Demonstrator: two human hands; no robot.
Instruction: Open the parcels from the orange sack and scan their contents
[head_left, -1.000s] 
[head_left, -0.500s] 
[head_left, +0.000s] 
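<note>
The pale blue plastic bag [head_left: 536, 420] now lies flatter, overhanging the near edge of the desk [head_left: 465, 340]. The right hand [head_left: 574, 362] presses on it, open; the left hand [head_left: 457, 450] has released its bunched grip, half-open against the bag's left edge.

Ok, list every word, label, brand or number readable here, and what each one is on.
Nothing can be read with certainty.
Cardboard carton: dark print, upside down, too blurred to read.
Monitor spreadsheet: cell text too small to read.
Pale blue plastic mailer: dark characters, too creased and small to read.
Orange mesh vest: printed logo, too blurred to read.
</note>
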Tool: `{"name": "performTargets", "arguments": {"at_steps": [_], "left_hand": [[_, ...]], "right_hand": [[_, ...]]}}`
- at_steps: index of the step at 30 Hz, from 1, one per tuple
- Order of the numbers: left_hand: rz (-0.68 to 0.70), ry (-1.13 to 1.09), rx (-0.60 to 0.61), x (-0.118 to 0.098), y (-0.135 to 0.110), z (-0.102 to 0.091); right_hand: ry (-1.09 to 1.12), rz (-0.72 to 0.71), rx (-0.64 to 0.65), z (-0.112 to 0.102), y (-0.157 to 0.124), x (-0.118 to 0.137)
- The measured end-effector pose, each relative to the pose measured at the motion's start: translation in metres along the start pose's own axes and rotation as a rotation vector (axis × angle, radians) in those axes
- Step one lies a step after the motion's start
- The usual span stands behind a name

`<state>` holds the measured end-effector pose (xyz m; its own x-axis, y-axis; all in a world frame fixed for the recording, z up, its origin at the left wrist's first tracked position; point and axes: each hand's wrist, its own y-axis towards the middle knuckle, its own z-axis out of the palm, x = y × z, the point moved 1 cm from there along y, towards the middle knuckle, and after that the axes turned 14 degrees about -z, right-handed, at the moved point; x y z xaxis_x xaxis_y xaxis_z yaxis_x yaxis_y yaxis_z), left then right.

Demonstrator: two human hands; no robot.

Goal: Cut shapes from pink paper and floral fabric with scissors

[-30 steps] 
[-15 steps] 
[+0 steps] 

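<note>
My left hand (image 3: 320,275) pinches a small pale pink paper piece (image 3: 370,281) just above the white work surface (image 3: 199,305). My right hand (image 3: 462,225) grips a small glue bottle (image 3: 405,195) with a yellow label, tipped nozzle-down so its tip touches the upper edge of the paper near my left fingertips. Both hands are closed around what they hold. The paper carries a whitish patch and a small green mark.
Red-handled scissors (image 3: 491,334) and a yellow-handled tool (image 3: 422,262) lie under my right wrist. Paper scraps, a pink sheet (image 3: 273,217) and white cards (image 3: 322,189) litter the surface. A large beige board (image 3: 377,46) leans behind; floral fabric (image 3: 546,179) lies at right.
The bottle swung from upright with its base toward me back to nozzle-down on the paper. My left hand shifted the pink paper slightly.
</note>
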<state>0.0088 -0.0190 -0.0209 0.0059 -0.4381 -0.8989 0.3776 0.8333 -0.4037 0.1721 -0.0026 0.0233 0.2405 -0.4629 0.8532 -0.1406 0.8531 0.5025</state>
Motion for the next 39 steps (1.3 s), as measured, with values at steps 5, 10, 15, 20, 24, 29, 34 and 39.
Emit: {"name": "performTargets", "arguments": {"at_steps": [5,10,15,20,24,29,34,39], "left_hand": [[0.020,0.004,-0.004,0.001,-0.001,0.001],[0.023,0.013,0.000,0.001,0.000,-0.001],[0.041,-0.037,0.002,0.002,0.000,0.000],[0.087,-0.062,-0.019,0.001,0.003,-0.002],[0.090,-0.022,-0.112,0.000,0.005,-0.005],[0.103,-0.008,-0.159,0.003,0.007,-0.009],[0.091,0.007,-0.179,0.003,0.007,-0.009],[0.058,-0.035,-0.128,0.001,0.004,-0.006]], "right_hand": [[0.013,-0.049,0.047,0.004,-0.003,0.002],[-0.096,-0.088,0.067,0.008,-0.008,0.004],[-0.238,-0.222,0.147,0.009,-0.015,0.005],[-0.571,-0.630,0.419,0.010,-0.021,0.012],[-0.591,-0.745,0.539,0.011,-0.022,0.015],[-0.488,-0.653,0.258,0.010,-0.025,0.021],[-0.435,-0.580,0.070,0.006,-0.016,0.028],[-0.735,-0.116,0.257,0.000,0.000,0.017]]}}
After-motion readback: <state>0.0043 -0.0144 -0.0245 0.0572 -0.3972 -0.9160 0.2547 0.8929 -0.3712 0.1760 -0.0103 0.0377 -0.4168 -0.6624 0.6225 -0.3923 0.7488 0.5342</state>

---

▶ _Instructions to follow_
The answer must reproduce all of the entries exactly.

▶ _Result below_
Demonstrator: two human hands; no robot.
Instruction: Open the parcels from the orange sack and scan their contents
[head_left, -1.000s] 
[head_left, -0.500s] 
[head_left, +0.000s] 
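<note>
The pale blue plastic bag [head_left: 536, 420] now lies flatter, overhanging the near edge of the desk [head_left: 465, 340]. The right hand [head_left: 574, 362] presses on it, open; the left hand [head_left: 457, 450] has released its bunched grip, half-open against the bag's left edge.

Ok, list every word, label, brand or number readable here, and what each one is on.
Nothing can be read with certainty.
Cardboard carton: dark print, upside down, too blurred to read.
Monitor spreadsheet: cell text too small to read.
Pale blue plastic mailer: dark characters, too creased and small to read.
Orange mesh vest: printed logo, too blurred to read.
</note>
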Tool: `{"name": "performTargets", "arguments": {"at_steps": [_], "left_hand": [[_, ...]], "right_hand": [[_, ...]]}}`
- at_steps: index of the step at 30 Hz, from 1, one per tuple
- Order of the numbers: left_hand: rz (-0.68 to 0.70), ry (-1.13 to 1.09), rx (-0.60 to 0.61), x (-0.118 to 0.098), y (-0.135 to 0.110), z (-0.102 to 0.091); right_hand: ry (-1.09 to 1.12), rz (-0.72 to 0.71), rx (-0.64 to 0.65), z (-0.112 to 0.102), y (-0.157 to 0.124), x (-0.118 to 0.137)
- The measured end-effector pose, each relative to the pose measured at the motion's start: translation in metres along the start pose's own axes and rotation as a rotation vector (axis × angle, radians) in those axes
- Step one lies a step after the motion's start
- The usual span stands behind a name

`<state>` holds the measured end-effector pose (xyz m; its own x-axis, y-axis; all in a world frame fixed for the recording, z up, its origin at the left wrist's first tracked position; point and axes: each hand's wrist, its own y-axis towards the middle knuckle, its own z-axis out of the palm, x = y × z, the point moved 1 cm from there along y, towards the middle knuckle, and after that the axes turned 14 degrees about -z, right-handed, at the moved point; x y z xaxis_x xaxis_y xaxis_z yaxis_x yaxis_y yaxis_z), left then right.

Demonstrator: two human hands; no robot.

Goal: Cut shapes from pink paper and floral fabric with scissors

[-30 steps] 
[-15 steps] 
[+0 steps] 

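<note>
My left hand (image 3: 320,275) pinches a small pale pink paper piece (image 3: 370,281) just above the white work surface (image 3: 199,305). My right hand (image 3: 462,225) grips a small glue bottle (image 3: 405,195) with a yellow label, tipped nozzle-down so its tip touches the upper edge of the paper near my left fingertips. Both hands are closed around what they hold. The paper carries a whitish patch and a small green mark.
Red-handled scissors (image 3: 491,334) and a yellow-handled tool (image 3: 422,262) lie under my right wrist. Paper scraps, a pink sheet (image 3: 273,217) and white cards (image 3: 322,189) litter the surface. A large beige board (image 3: 377,46) leans behind; floral fabric (image 3: 546,179) lies at right.
The bottle swung from upright with its base toward me back to nozzle-down on the paper. My left hand shifted the pink paper slightly.
</note>
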<state>0.0088 -0.0190 -0.0209 0.0059 -0.4381 -0.8989 0.3776 0.8333 -0.4037 0.1721 -0.0026 0.0233 0.2405 -0.4629 0.8532 -0.1406 0.8531 0.5025</state>
Motion for the next 39 steps (1.3 s), as measured, with values at steps 5, 10, 15, 20, 24, 29, 34 and 39.
Emit: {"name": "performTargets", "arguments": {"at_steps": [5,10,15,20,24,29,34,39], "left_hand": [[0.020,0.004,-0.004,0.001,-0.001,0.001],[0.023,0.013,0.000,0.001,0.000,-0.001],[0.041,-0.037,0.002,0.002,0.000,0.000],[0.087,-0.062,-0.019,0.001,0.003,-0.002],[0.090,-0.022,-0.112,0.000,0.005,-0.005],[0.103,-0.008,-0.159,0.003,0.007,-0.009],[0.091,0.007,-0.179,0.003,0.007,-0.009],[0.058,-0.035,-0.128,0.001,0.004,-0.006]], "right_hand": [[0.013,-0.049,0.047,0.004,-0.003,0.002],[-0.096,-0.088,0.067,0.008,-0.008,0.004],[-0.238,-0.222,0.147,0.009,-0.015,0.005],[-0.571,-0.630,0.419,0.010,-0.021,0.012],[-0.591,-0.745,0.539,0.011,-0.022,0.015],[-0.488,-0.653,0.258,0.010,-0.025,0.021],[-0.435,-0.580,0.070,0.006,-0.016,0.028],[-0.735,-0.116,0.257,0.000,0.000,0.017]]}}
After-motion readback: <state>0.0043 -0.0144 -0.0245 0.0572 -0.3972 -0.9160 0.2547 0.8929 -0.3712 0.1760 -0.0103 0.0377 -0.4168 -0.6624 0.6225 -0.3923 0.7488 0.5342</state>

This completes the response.